#### What is being asked:
All of the lines below need to be copied exactly, apart from the pictures.

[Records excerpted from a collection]
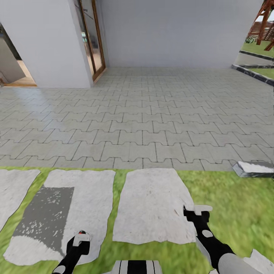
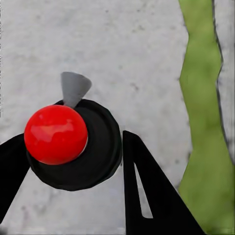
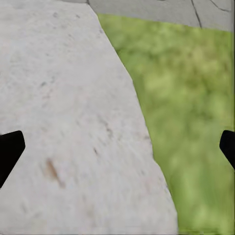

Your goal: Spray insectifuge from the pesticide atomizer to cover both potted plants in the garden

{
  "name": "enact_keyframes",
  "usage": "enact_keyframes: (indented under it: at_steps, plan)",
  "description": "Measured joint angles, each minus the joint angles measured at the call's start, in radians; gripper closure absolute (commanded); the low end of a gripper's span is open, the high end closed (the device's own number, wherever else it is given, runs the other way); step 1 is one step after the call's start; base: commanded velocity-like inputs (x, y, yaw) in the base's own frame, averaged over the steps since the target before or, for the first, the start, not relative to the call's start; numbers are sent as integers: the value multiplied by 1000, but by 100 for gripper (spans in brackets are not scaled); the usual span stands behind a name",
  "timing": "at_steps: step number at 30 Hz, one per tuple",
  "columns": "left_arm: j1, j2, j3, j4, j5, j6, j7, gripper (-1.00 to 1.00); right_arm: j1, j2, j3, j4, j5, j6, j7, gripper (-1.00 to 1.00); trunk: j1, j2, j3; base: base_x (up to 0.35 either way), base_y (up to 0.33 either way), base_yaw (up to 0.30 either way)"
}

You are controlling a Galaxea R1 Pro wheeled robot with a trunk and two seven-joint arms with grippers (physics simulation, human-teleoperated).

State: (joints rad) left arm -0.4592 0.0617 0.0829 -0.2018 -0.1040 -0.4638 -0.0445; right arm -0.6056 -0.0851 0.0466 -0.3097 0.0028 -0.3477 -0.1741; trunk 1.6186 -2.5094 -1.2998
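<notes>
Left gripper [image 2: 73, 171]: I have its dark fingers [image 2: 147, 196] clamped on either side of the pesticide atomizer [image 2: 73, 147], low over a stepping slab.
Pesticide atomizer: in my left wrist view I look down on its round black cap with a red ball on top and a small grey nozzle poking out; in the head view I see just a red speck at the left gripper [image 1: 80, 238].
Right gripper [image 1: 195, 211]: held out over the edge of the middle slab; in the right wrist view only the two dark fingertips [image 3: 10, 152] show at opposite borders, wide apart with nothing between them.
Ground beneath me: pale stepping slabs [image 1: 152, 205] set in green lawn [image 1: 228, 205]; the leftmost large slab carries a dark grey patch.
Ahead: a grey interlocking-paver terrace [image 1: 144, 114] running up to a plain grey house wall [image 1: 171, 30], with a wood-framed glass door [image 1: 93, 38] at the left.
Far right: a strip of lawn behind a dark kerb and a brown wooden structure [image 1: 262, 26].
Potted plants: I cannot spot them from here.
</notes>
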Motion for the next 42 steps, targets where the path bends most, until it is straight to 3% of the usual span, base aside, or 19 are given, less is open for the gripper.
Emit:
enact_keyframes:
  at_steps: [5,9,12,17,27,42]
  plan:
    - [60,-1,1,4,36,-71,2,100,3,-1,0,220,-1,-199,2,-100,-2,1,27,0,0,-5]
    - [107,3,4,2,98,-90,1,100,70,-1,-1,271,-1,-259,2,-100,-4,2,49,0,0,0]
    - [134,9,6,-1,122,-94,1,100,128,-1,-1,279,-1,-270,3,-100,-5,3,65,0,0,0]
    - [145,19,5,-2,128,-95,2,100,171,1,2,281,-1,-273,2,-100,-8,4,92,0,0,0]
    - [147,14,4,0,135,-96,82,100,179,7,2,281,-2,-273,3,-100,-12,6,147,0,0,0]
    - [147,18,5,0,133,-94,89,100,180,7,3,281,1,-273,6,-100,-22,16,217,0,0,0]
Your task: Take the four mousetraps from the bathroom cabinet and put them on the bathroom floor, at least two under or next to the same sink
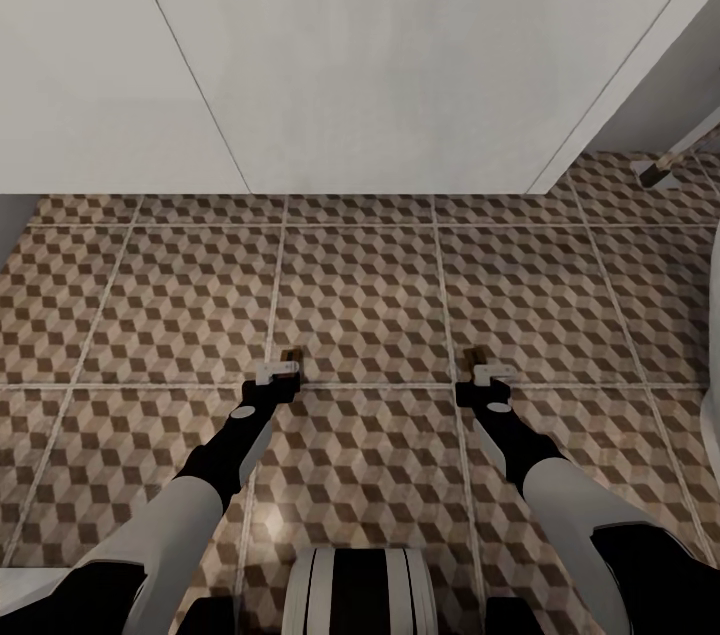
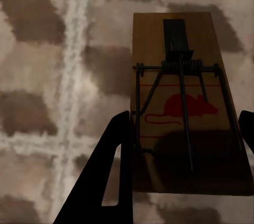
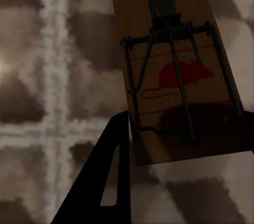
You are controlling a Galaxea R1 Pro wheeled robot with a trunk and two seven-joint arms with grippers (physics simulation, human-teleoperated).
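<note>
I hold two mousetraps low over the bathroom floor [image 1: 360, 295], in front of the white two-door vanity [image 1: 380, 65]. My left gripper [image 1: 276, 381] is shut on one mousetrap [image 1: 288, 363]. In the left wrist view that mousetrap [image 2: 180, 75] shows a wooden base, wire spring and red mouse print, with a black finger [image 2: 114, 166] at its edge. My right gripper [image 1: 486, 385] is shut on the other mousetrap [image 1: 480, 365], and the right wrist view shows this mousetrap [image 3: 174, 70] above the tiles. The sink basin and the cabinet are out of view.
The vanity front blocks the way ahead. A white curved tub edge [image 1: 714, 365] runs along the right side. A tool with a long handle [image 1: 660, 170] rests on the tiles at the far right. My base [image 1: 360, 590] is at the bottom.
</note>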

#### Solution to the exercise:
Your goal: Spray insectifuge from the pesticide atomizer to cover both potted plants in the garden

{
  "name": "enact_keyframes",
  "usage": "enact_keyframes: (indented under it: at_steps, plan)",
  "description": "Measured joint angles, each minus the joint angles measured at the call's start, in radians; gripper closure absolute (commanded); the low end of a gripper's span is open, the high end closed (the device's own number, wherever else it is given, runs the other way); step 1 is one step after the call's start; base: commanded velocity-like inputs (x, y, yaw) in the base's own frame, averaged over the steps since the target before or, for the first, the start, not relative to the call's start; numbers are sent as integers: the value multiplied by 1000, but by 100 for gripper (spans in brackets are not scaled); the usual span stands behind a name",
  "timing": "at_steps: step number at 30 Hz, one per tuple",
  "columns": "left_arm: j1, j2, j3, j4, j5, j6, j7, gripper (-1.00 to 1.00); right_arm: j1, j2, j3, j4, j5, j6, j7, gripper (-1.00 to 1.00); trunk: j1, j2, j3; base: base_x (up to 0.35 either way), base_y (up to 0.33 either way), base_yaw (up to 0.30 either way)"
}

You are controlling a Galaxea R1 Pro wheeled robot with a trunk and two seven-joint arms with grippers (physics simulation, human-teleoperated).

State: (joints rad) left arm -0.4592 0.0617 0.0829 -0.2018 -0.1040 -0.4638 -0.0445; right arm -0.6056 -0.0851 0.0466 -0.3097 0.0028 -0.3477 -0.1741; trunk 1.6186 -2.5094 -1.2998
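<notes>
Left gripper [image 2: 73, 171]: I have its dark fingers [image 2: 147, 196] clamped on either side of the pesticide atomizer [image 2: 73, 147], low over a stepping slab.
Pesticide atomizer: in my left wrist view I look down on its round black cap with a red ball on top and a small grey nozzle poking out; in the head view I see just a red speck at the left gripper [image 1: 80, 238].
Right gripper [image 1: 195, 211]: held out over the edge of the middle slab; in the right wrist view only the two dark fingertips [image 3: 10, 152] show at opposite borders, wide apart with nothing between them.
Ground beneath me: pale stepping slabs [image 1: 152, 205] set in green lawn [image 1: 228, 205]; the leftmost large slab carries a dark grey patch.
Ahead: a grey interlocking-paver terrace [image 1: 144, 114] running up to a plain grey house wall [image 1: 171, 30], with a wood-framed glass door [image 1: 93, 38] at the left.
Far right: a strip of lawn behind a dark kerb and a brown wooden structure [image 1: 262, 26].
Potted plants: I cannot spot them from here.
</notes>
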Motion for the next 42 steps, targets where the path bends most, until it is straight to 3% of the usual span, base aside, or 19 are given, less is open for the gripper.
Emit:
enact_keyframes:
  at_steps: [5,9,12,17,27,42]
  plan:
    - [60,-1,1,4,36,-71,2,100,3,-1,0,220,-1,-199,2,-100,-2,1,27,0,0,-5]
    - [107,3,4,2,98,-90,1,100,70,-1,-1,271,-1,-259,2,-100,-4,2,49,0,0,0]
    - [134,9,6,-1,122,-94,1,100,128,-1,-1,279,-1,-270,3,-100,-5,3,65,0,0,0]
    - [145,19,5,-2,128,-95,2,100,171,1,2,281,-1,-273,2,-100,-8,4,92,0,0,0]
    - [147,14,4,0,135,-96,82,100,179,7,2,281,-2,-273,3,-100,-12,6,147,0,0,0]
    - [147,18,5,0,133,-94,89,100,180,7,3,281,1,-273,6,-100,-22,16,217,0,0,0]
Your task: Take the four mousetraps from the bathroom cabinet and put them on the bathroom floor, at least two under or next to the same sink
You are controlling a Galaxea R1 Pro wheeled robot with a trunk and two seven-joint arms with grippers (physics simulation, human-teleoperated).
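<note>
I hold two mousetraps low over the bathroom floor [image 1: 360, 295], in front of the white two-door vanity [image 1: 380, 65]. My left gripper [image 1: 276, 381] is shut on one mousetrap [image 1: 288, 363]. In the left wrist view that mousetrap [image 2: 180, 75] shows a wooden base, wire spring and red mouse print, with a black finger [image 2: 114, 166] at its edge. My right gripper [image 1: 486, 385] is shut on the other mousetrap [image 1: 480, 365], and the right wrist view shows this mousetrap [image 3: 174, 70] above the tiles. The sink basin and the cabinet are out of view.
The vanity front blocks the way ahead. A white curved tub edge [image 1: 714, 365] runs along the right side. A tool with a long handle [image 1: 660, 170] rests on the tiles at the far right. My base [image 1: 360, 590] is at the bottom.
</note>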

The exercise asks for nothing more.